_INSTRUCTIONS FOR THE TASK_:
Once you reach the line with "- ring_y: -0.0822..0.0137" below, copy each line exactly, stopping after the line with "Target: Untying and", and skip any pictures.

(Records drawn from a dataset)

----------

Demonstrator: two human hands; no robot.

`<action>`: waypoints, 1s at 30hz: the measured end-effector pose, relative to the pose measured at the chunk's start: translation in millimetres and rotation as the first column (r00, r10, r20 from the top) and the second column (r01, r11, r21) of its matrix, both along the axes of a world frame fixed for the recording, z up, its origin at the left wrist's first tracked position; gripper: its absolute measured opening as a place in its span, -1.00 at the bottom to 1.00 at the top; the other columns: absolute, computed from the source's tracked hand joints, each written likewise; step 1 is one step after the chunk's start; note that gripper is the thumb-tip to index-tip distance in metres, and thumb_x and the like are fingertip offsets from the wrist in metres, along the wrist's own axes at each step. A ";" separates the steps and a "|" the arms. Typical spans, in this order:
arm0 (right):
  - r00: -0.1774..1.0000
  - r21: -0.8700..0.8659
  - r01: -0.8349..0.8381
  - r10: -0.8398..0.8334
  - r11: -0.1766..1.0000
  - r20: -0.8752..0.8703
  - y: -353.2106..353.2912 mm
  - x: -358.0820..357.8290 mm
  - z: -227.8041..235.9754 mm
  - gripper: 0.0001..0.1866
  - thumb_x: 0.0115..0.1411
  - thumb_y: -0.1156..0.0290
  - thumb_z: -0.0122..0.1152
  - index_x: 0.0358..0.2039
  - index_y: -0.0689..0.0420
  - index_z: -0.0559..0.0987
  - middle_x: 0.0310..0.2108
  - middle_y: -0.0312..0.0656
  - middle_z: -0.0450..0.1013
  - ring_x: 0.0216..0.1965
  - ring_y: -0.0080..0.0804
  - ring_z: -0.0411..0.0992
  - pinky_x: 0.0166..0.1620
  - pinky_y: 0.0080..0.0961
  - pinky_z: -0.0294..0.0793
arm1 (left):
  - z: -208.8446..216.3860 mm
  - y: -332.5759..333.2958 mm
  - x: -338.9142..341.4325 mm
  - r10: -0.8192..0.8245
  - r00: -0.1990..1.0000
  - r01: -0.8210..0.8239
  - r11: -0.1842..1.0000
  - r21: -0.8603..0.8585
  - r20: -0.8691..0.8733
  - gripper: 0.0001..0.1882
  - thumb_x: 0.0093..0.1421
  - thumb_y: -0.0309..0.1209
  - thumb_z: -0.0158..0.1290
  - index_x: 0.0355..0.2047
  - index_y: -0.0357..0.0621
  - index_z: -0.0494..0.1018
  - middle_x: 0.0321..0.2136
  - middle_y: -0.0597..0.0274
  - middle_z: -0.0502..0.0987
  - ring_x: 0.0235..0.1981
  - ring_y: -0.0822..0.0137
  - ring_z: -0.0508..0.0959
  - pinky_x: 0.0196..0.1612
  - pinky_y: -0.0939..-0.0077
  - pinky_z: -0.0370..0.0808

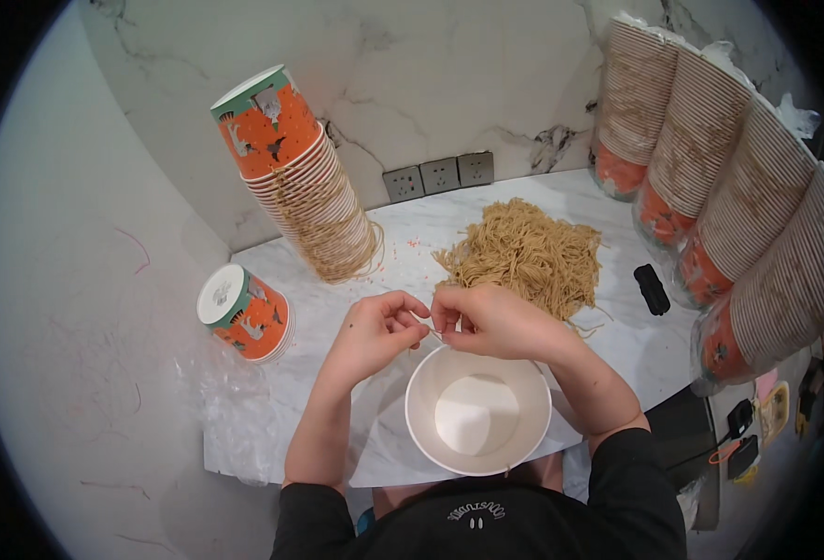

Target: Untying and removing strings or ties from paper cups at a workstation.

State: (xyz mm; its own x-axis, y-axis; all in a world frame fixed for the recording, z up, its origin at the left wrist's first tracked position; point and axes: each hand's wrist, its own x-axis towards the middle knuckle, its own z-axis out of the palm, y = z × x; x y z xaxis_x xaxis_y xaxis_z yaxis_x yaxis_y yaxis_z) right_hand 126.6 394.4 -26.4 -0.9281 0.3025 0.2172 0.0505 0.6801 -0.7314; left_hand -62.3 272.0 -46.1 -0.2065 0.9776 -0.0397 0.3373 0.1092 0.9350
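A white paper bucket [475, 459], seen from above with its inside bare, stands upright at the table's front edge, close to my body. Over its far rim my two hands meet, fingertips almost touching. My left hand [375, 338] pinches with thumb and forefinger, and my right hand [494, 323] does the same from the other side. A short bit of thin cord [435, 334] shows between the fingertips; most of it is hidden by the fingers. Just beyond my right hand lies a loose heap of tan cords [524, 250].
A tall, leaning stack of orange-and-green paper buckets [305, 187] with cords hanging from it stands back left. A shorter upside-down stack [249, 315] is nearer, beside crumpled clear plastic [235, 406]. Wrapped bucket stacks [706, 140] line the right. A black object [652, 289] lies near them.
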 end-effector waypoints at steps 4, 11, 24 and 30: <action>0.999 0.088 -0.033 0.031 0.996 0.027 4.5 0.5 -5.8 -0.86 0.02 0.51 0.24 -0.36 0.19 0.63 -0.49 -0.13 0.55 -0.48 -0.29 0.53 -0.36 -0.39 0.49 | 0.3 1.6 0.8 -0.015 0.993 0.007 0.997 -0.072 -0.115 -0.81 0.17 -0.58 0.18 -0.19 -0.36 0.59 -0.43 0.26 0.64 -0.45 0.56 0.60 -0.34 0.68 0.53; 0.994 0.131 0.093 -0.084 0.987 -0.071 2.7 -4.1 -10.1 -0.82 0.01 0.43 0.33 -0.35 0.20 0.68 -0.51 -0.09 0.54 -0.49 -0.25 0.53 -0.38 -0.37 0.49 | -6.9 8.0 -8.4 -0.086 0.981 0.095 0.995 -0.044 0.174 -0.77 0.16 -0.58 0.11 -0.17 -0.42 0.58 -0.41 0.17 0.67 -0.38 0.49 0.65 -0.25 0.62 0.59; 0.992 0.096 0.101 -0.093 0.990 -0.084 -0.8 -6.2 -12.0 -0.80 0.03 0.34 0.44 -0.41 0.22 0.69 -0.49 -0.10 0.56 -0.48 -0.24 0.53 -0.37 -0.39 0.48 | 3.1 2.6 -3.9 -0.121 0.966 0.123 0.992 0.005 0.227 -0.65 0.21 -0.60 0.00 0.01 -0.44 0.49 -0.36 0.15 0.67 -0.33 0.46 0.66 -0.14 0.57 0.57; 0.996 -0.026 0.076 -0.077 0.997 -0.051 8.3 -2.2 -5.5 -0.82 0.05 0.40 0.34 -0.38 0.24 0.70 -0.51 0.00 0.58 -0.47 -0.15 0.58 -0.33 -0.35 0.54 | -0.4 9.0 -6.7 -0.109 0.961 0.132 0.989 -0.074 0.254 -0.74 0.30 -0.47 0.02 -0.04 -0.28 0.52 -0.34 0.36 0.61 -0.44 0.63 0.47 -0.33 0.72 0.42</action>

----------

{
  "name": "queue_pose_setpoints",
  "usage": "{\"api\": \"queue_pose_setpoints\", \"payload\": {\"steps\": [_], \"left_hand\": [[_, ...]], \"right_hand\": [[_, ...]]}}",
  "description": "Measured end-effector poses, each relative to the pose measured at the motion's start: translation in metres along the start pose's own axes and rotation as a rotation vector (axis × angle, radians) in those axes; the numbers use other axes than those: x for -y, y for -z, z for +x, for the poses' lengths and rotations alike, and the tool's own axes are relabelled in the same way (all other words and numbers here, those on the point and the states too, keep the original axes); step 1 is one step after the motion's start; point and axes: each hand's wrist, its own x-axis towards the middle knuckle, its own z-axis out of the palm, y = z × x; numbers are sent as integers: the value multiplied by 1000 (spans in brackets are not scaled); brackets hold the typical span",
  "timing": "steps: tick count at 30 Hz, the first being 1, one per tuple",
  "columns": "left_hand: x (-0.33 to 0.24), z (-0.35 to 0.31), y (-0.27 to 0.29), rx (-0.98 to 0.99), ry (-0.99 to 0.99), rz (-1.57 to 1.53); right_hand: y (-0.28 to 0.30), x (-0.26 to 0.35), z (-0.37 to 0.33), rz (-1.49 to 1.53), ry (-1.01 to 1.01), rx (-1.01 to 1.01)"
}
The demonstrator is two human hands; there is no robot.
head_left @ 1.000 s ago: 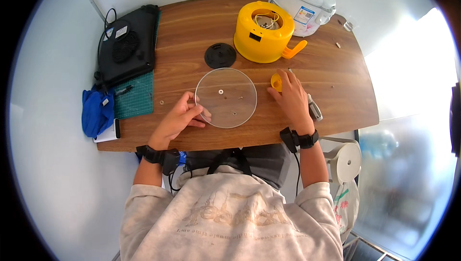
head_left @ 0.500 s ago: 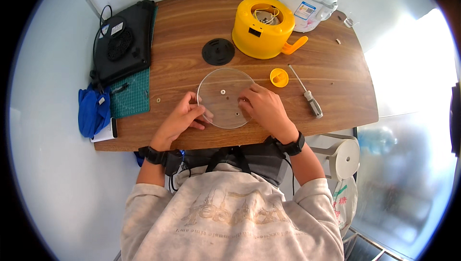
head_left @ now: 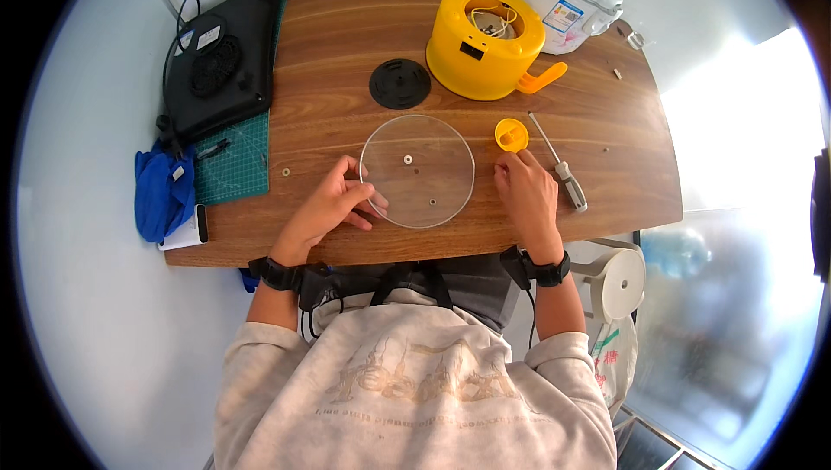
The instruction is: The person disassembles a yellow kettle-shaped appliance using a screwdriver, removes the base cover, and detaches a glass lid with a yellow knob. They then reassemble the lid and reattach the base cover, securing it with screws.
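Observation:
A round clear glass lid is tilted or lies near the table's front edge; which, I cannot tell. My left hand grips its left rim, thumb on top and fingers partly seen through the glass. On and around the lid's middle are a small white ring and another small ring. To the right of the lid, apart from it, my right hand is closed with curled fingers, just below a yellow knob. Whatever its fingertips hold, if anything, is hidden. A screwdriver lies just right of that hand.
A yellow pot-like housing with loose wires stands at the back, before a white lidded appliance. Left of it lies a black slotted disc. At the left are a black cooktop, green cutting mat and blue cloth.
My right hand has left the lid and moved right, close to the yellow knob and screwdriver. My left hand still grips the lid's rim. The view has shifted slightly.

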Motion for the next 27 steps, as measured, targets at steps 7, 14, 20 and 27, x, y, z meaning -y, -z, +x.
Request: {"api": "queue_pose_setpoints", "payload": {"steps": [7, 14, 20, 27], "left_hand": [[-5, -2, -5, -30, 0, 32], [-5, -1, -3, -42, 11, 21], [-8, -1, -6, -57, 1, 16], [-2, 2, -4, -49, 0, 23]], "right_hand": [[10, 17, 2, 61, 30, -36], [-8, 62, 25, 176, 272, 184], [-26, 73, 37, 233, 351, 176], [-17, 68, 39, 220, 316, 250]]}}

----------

_FINAL ANSWER_:
  - ring_y: -0.0822..0.0137
  - ring_z: -0.0508..0.0959
  - pinky_x: 0.0196..0.1612
  - pinky_y: -0.0939..-0.0077
  - pinky_z: -0.0370..0.0808


Target: Untying and removing strings or ties from paper cups at a workstation.

With the output given, the exercise is complete.